How to request pages from website that uses OpenID? How to request pages from website that uses OpenID? python python

How to request pages from website that uses OpenID?


Well I myself don't know much about OpenID but your post (and the bounty!!) got me interested.

This link tells the exact flow of OpenID authentication sequence (Atleast for v1.0. The new version is 2.0). From what I could make out, the steps would be something like

  1. You fetch the login page of stackoverflow that will also provide an option to login using OpenID (As a form field).
  2. You send ur openID which is actually a form of uri and NOT username/email(If it is Google profile it is your profile ID)
  3. Stackoverflow will then connect to your ID provider (in this case google) and send you a redirect to google login page and another link to where you should redirect later (lets say a)
  4. You can login to the google provided page conventionally (using POST method from Python)
  5. Google provides a cryptographic token (Not pretty sure about this step) in return to your login request
  6. You send the new request to a with this token.
  7. Stackoverflow will contact google with this token. If authenticity established, it will return a session ID
  8. Later requests to STackOverflow should have this session ID
  9. No idea about logging out!!

This link tells about various responses in OpenID and what they mean. So maybe it will come in handy when your code your client.
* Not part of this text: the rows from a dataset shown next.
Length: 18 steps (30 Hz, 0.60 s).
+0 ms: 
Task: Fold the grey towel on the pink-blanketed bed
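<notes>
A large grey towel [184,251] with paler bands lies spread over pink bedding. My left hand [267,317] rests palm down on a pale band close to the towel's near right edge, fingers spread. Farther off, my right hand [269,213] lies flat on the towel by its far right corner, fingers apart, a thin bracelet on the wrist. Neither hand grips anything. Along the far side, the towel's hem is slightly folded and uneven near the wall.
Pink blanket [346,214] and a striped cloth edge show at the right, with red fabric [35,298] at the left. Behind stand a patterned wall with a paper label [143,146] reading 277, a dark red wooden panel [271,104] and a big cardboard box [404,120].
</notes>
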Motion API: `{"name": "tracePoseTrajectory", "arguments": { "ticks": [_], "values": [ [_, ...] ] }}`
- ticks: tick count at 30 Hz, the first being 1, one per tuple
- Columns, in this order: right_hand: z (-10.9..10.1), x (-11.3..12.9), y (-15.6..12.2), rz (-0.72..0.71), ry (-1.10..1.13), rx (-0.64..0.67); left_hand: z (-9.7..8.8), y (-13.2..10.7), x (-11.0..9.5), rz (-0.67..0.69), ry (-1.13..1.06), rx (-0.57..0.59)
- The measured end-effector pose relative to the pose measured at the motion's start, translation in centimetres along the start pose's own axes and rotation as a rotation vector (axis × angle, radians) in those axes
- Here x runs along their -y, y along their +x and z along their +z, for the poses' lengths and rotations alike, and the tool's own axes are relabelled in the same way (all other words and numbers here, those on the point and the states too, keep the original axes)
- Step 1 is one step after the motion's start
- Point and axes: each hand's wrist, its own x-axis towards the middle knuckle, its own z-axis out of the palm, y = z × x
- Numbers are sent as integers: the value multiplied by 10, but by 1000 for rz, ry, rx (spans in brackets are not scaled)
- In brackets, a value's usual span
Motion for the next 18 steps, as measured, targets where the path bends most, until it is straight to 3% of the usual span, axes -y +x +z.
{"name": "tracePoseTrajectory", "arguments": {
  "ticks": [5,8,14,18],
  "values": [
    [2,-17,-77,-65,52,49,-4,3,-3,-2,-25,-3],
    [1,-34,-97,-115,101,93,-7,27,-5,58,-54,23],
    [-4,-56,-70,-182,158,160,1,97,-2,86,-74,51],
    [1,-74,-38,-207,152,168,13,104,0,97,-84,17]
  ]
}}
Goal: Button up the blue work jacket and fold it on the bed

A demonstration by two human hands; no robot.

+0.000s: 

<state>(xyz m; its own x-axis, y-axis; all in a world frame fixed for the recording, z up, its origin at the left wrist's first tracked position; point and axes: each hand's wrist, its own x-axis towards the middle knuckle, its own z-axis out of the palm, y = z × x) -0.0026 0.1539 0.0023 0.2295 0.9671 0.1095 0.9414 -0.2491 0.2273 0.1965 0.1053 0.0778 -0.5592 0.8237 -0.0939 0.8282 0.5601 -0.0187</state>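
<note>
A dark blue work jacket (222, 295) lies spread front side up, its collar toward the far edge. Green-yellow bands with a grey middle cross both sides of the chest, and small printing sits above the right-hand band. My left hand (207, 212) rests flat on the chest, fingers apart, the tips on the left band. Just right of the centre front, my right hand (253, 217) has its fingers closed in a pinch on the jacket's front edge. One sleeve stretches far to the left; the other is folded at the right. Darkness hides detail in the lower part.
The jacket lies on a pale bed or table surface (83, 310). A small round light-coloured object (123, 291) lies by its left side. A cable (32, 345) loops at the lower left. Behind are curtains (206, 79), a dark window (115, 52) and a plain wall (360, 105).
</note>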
Links from the wiki page OpenID Explained

EDIT: Using Tamper Data Add on for Firefox, the following sequence of events can be constructed.

  1. User sends a request to the SO login page. On entering the openID in the form field the resulting page sends a 302 redirecting to a google page.The redirect URL has a lot of OpenID parameters (which are for the google server). One of them is return_to=https://stackoverflow.com/users/authenticate/?s=some_value.
  2. The user is presented with the google login page. On login there are a few 302's which redirect the user around in google realm.
  3. Finally a 302 is received which redirects user to stackoverflow's page specified in 'return_to' earlier
  4. During this entire series of operation a lot of cookie's have been generated which must be stored correctly
  5. On accessing the SO page (which was 302'd by google), the SO server processes your request and in the response header sends a field "Set-Cookie" to set cookies named gauth and usr with a value along with another 302 to stackoverflow.com. This step completes your login
  6. Your client simply stores the cookie usr
  7. You are logged in as long as you remeber to send the Cookie usr with any request to SO.
  8. You can now request your inbox just remeber to send the usr cookie with the request.

I suggest you start coding your python client and study the responses carefully. In most cases it will be a series of 302's with minimal user intervention (except for filling out your Google username and password and allowing the site page).

However to make it easier, you could just login to SO using your browser, copy all the cookie values and make a request using urllib2 with the cookie values set.

Of course in case you log out on the browser, you will have to login again and change the cookie value in your python program.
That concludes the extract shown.